Article

Skimlinks’ Platform Drove Nearly $1 Billion in Transactions in 2016

Frog

Frog
Scale-Up Investors

Skimlinks’ Platform Drove Nearly $1 Billion in Transactions in 2016

Skimlinks has released corporate performance metrics, which reported that editorial content from its publisher network of 1.5 million domains drove nearly $1 billion (USD) of ecommerce transactions in 2016. This resulted in a 38 percent year-over-year increase in revenue, with Skimlinks hitting $36 million in gross revenue for the year. 2017 opened with a similar dynamic and the company is on track to achieve a run rate of $50 million while also achieving profitability by year end. Through its transactions across leading global publishers such as Condé Nast, BuzzFeed, and MailOnline, Skimlinks has driven tens of millions of dollars back into the publisher ecosystem.

“In 2016 we saw incredible growth at Skimlinks thanks in large part to the growing importance of editorial commerce-related content – which we call ‘comtent’ – as a source of revenue and insights for major publishers,” said Alicia Navarro, CEO and Co-Founder, Skimlinks. “Additionally, we launched our Audiences data product in late 2015, which has experienced rapid growth amongst global trading desks as buyers seek out sources of transparent, performant, real-time shopping intent data that’s declared, not inferred.”

On the back of rapid publisher adoption, Skimlinks’ flagship monetization product is now the standard for enterprise and data-driven publishers, with 54 percent market penetration in the top 100 US and UK content publishers. Publishers that join the Skimlinks network are highly loyal, with a negative net churn in 2016; and highly engaged, with approximately 50 percent of publishers logging into the Skimlinks dashboard weekly to better understand and optimize for the shopping behaviors of their readers.

“Large publishers saw particular success with our platform in 2016, growing their Skimlinks’ earnings by an average of 50 percent year-over-year. The public success of publishers such as Wirecutter, BuzzFeed, and Gizmodo encouraged other publishers to similarly embrace a comtent strategy to drive incremental revenue and deep audience insights,” continued Navarro. “This weaving of commerce into editorial content is also enabling publishers to hire dedicated staff to fully capitalize on these strategies; 80 percent of top Skimlinks’ publishers hired dedicated commerce editors last year.”

To help publishers benefit even further from their commerce-related content, Skimlinks launched its Audiences data product. In 14 months it’s grown to become one of the largest global sources of declared shopping intent data available to marketers programmatically. Comparable in quality and scale to the most established, walled-gardened companies, but independent from any particular platform or media buy, Skimlinks’ data is available widely for targeting within the programmatic platforms in use by agencies and advertisers.

Skimlinks’ 2nd party data co-operative includes opted-in data from 99.9 percent of sites and 80 percent of all pageviews, giving visibility into the shopping journeys of more than 1.5 billion cookied users. The data pool has significant coverage in English speaking markets and extends to markets where reliable shopping intent data is scarce or non-existent: 35 percent of the cookie pool is spread over Asia Pacific, Eastern Europe, Nordics, and the DACH region.
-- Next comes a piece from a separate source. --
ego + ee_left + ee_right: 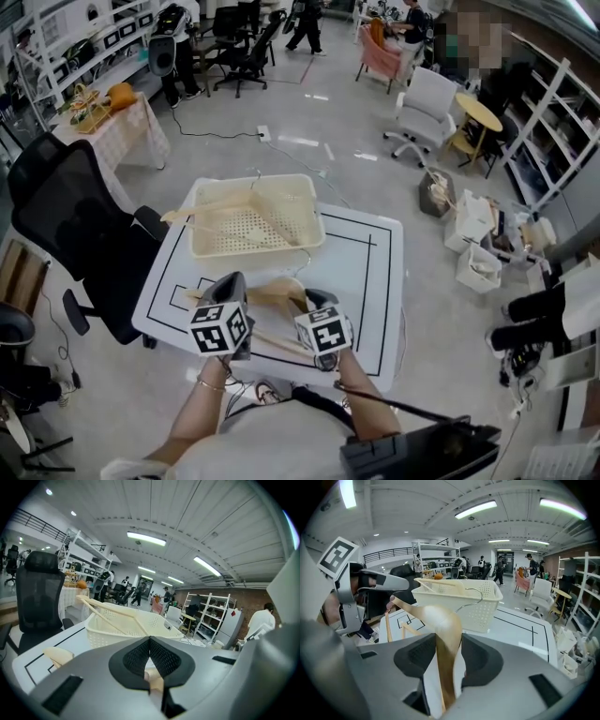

The overall targetable data pool includes more than 500 million cookies in segments and 6.5 billion cookie segment pairs (and all from an auditable list of manually reviewed and approved quality publishers).

Publishers that opt-in to Audiences not only share in the revenues from Skimlinks’ data sales, but additionally can access the data for their own internal ad targeting and user insights. This creates a virtuous circle: publishers create more comtent that not only drives affiliate revenue, but creates more user interactions, which drive insights into the shopping behaviors of their readers, that then can fuel publishers’ future content, audience, and ad strategies.